19 yıldır ebelik yapan Eylem Göçen, yaşadıkları psikolojik baskılar ve çalışma koşullarının zorluğuna dikkat çekerek, hasta yakınlarıyla da sık sık sorunlar yaşadıklarını belirtti. Eylem Göçen, “Çoğu nöbette eksik personelle çalışıyoruz. Çalışan sayısı az, iş yükü ise fazla oluyor. Çok sayıda hasta var. Bir ebe bazen beş, bazen altı hastaya bakıyor ve bu sayı daha da artabiliyor. Bu yoğunluğa yetişmemiz mümkün değil çünkü uzun saatler boyunca çalışıyoruz. Belli bir süreden sonra ebelerin farklı alanlara kaydırılması gerekiyor. Psikolojik olarak ciddi sıkıntılar yaşıyoruz. Eve gittiğimizde hâlâ NTS cihazı (bebeğin kalp atışlarının takip edildiği cihaz) ve bağırma seslerini duyuyoruz. Yani aslında onlarla uyuyup onlarla uyanıyoruz” dedi.  
 
‘Can güvenliğimiz yok’
 
Eylem Göçen, şu anda atama yapılmadığına dikkat çekerek, “Atama olmadığı gibi, görev yaptığımız yerlerde sağlıkçıların can güvenliği de yok.
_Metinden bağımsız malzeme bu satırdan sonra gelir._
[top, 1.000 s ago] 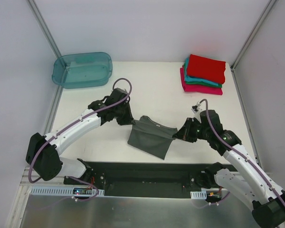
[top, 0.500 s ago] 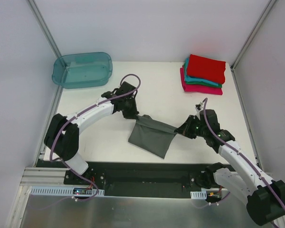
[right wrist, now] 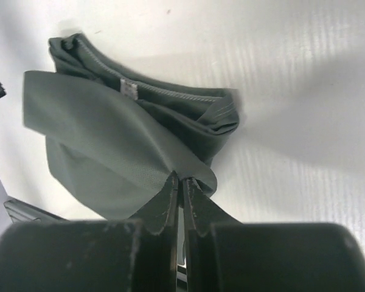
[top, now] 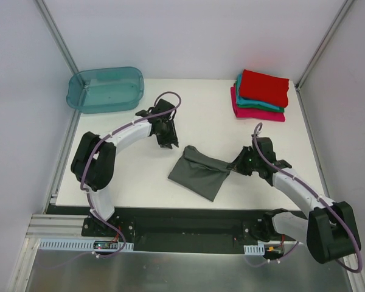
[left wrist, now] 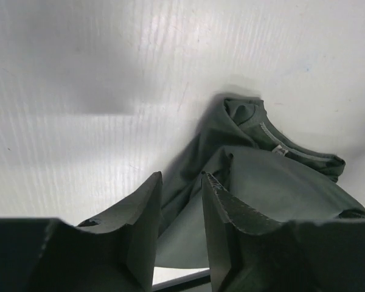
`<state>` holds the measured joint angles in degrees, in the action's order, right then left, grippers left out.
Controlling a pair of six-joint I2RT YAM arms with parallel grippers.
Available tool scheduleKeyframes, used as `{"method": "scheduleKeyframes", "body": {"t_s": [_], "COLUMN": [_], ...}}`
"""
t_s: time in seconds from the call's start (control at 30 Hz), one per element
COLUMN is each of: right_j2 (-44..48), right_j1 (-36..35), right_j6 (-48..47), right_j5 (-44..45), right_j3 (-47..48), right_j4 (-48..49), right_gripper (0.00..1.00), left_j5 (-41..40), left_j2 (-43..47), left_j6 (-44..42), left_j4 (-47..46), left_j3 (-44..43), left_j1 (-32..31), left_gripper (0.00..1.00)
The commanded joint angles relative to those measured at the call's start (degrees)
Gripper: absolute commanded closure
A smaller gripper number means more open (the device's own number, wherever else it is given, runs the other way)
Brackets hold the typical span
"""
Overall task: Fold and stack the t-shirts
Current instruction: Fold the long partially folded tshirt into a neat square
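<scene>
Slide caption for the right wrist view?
Right gripper pinching a fold of the dark grey t-shirt on the white table.

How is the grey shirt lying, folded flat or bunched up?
Bunched up: the grey t-shirt is roughly doubled over, wrinkled, one corner pinched by the right gripper.

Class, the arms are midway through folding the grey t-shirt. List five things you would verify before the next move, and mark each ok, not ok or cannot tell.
1. Right gripper clamped on an edge of the dark grey t-shirt: ok.
2. Left gripper has its jaws apart with no cloth between them: ok.
3. Shirt lying flat in a neat rectangle: not ok, it is bunched and skewed.
4. Stack of folded t-shirts is tidy at the far right corner: ok.
5. Teal tub stands well apart from the shirt: ok.
</scene>
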<state>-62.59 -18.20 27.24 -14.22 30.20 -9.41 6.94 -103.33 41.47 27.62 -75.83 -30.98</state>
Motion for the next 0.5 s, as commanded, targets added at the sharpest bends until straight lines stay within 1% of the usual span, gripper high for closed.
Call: {"method": "scheduleKeyframes", "body": {"t_s": [0.0, 0.03, 0.07, 0.1, 0.17, 0.2, 0.23, 0.27, 0.3, 0.33, 0.37, 0.4, 0.47], "right_j2": [-2.4, -2.5, -2.6, -2.4, -1.3, -0.1, 1.4, 2.7, 4.4, 5.9, 7.5, 8.7, 10.6], "right_j1": [1.8, 2.0, 2.2, 2.3, 2.3, 2.4, 2.3, 2.2, 2.2, 2.3, 2.2, 2.1, 1.9], "right_j6": [-1.5, -1.8, -2.3, -3.0, -4.2, -4.7, -5.3, -5.8, -6.3, -6.3, -6.0, -5.5, -4.0], "right_j5": [0.9, 0.6, 0.4, 0.8, 2.9, 3.6, 3.8, 3.3, 2.0, 0.2, -2.5, -6.8, -12.5], "right_j3": [2.8, 3.4, 4.2, 5.4, 7.3, 7.5, 7.5, 7.1, 6.5, 5.5, 4.4, 3.0, 0.8], "right_j4": [2.3, 2.1, 1.5, -0.1, -4.4, -5.6, -6.5, -7.2, -7.0, -6.2, -5.0, -3.4, 0.2], "right_gripper": [0.8, 0.56, 0.36, 0.2, 0.13, 0.11, 0.07, 0.06, 0.02, 0.01, 0.04, 0.04, 0.04], "left_j5": [-1.9, -2.0, -2.1, -2.4, -2.2, -1.9, -1.2, -0.3, 0.6, 1.8, 4.3, 6.8, 13.0], "left_j2": [-0.7, -0.2, 0.6, 1.7, 4.6, 6.2, 7.5, 9.1, 10.6, 11.6, 12.8, 13.5, 14.6], "left_j6": [-1.9, -1.8, -2.0, -2.0, -1.9, -2.0, -2.1, -2.4, -2.6, -2.7, -3.1, -3.2, -2.9], "left_j4": [0.6, 0.6, 0.6, 0.5, 0.2, 0.2, 0.0, -0.4, -0.8, -1.4, -2.3, -3.3, -6.9], "left_j3": [-3.0, -3.0, -3.1, -2.8, -1.5, -0.5, 0.8, 2.1, 3.6, 4.7, 5.9, 6.8, 8.8], "left_j1": [0.8, 1.0, 1.1, 1.0, 0.9, 0.7, 0.6, 0.2, -0.4, -1.0, -1.6, -2.1, -3.4], "left_gripper": [0.62, 0.54, 0.45, 0.36, 0.16, 0.08, 0.03, 0.01, 0.01, 0.01, 0.01, 0.01, 0.01]}}
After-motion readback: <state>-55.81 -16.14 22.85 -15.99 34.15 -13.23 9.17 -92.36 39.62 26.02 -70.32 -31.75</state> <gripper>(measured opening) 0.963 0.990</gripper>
Herhangi bir problem yaşadığımızda beyaz kod veriyoruz, güvenlik çağırıyoruz ama güvenliğimizin gerçekten sağlandığını söyleyemem. Dışarıda bebekle birlikte anneyi bekleyen hasta yakınlarına olumsuz bir haber vermek çok zor. Tek bir canla değil, aslında iki canla uğraşıyoruz; bebeği düşünürken aynı anda anneyi de düşünüyoruz. En büyük baskıyı hasta yakınlarından görüyoruz. Bu nedenle tedirgin çalışıyoruz. Arkamızda bir güvence olmadığı için çoğu zaman yapabilecek bir şeyimiz olmuyor. Sıkıntı yaşadığımızda, çok kötü durumlarda savunma vermeye zorlanıyoruz. Bu durum birçok hastanede böyle. Ebeler dışında savunma veren, avukatla uğraşmak zorunda kalan başka yardımcı personel yoktur” dedi.
 
‘İnsani çalışma koşulları istiyoruz’
 
Eylem Göçen son olarak, “Doğum salonlarının özellikli bir birim olarak tanınması gerekiyor. Bu birimlerde çalışanlara ekstra bir ücret ödenmiyor. Aldıkları ücret ise oldukça düşük ve emekliliklerine yansımıyor. Biz insani çalışma koşulları istiyoruz. Herkesin bir ailesi var; sağlık çalışanıyız diye bayram kutlayamıyor, ailemizle vakit geçiremiyoruz. Hayatımız sadece hastaneden ibaret değil, biz de insanız” şeklinde konuştu.